• [WORK ITEM]:
Would you reproduce exactly the lines below from the one holding "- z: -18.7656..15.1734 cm" through the one holding "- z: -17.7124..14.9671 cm", inclusive, and no others?

[Saved data entries]
═══
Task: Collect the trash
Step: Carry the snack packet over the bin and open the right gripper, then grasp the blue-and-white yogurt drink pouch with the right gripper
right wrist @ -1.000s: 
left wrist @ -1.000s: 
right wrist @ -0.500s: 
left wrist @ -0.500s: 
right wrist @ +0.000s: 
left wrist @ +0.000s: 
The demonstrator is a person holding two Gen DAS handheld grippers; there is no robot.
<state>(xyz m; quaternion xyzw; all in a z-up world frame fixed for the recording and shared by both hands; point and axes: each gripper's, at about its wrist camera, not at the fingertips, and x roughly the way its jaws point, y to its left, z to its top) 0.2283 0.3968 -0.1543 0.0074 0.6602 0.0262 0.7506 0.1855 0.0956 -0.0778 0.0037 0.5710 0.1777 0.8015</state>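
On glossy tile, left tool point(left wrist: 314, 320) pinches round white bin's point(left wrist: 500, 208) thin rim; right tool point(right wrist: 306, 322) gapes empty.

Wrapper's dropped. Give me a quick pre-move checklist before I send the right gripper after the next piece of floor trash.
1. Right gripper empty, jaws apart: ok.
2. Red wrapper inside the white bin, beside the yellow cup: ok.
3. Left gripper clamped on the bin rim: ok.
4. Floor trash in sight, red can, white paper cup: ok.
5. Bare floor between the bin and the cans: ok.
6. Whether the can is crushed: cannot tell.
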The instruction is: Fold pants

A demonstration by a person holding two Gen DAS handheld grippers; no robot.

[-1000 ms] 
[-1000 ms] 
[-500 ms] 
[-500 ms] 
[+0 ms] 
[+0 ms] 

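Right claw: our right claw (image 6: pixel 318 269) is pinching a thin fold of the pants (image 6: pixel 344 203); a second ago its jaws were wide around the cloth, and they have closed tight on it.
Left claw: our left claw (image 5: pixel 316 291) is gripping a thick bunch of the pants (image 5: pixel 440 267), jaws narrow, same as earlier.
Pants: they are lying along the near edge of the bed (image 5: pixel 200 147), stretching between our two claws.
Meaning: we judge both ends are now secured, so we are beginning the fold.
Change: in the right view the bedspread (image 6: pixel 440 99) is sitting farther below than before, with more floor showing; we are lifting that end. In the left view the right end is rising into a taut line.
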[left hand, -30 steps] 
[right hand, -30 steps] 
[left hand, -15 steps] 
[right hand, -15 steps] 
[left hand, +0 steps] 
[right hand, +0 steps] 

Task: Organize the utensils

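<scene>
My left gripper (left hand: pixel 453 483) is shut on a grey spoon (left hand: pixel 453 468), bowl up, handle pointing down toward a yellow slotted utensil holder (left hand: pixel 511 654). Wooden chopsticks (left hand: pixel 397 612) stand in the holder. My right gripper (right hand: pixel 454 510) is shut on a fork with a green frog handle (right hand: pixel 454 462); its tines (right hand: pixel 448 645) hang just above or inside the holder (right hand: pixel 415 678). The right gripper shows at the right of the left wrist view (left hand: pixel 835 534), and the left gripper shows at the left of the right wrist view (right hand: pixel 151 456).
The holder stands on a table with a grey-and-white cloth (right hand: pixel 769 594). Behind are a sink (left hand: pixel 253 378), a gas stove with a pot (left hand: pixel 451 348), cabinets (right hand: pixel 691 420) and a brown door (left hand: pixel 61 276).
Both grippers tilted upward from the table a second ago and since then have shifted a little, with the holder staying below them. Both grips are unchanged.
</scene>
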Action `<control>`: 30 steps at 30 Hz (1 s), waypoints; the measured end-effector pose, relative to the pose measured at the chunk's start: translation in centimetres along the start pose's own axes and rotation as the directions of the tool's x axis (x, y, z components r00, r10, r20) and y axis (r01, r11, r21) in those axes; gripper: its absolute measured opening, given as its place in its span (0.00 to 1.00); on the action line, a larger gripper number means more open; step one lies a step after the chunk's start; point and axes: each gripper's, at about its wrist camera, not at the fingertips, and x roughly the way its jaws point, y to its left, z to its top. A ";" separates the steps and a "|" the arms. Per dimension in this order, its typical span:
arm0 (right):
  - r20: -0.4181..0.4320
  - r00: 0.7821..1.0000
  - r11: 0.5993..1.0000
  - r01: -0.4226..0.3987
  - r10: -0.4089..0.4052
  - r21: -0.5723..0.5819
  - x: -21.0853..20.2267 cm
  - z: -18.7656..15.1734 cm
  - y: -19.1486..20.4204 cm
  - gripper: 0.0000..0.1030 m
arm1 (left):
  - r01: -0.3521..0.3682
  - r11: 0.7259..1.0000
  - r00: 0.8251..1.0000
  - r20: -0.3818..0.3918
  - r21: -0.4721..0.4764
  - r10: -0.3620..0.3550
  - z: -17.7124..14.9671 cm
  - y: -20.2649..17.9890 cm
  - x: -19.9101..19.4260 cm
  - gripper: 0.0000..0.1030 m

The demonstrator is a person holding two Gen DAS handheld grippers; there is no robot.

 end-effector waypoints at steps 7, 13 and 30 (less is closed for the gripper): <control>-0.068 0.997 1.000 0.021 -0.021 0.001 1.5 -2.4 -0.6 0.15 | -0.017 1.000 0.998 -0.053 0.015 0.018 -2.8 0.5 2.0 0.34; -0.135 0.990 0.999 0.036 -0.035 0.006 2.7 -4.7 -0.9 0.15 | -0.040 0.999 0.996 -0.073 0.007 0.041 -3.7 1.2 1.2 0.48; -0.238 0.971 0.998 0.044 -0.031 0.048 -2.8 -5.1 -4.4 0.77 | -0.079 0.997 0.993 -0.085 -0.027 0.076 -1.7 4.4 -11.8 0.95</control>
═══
• [OUTPUT OF THE EXERCISE]:
  - z: -18.7656..15.1734 cm
  - y: -19.1486..20.4204 cm
  - gripper: 0.0000..0.1030 m
arm1 (left):
  - r01: -0.3521..0.3682
  - r11: 0.7259..1.0000
  - r00: 0.8251..1.0000
  - r20: -0.3818..0.3918
  - r21: -0.4721..0.4764
  - r10: -0.3620..0.3550
  - z: -17.7124..14.9671 cm

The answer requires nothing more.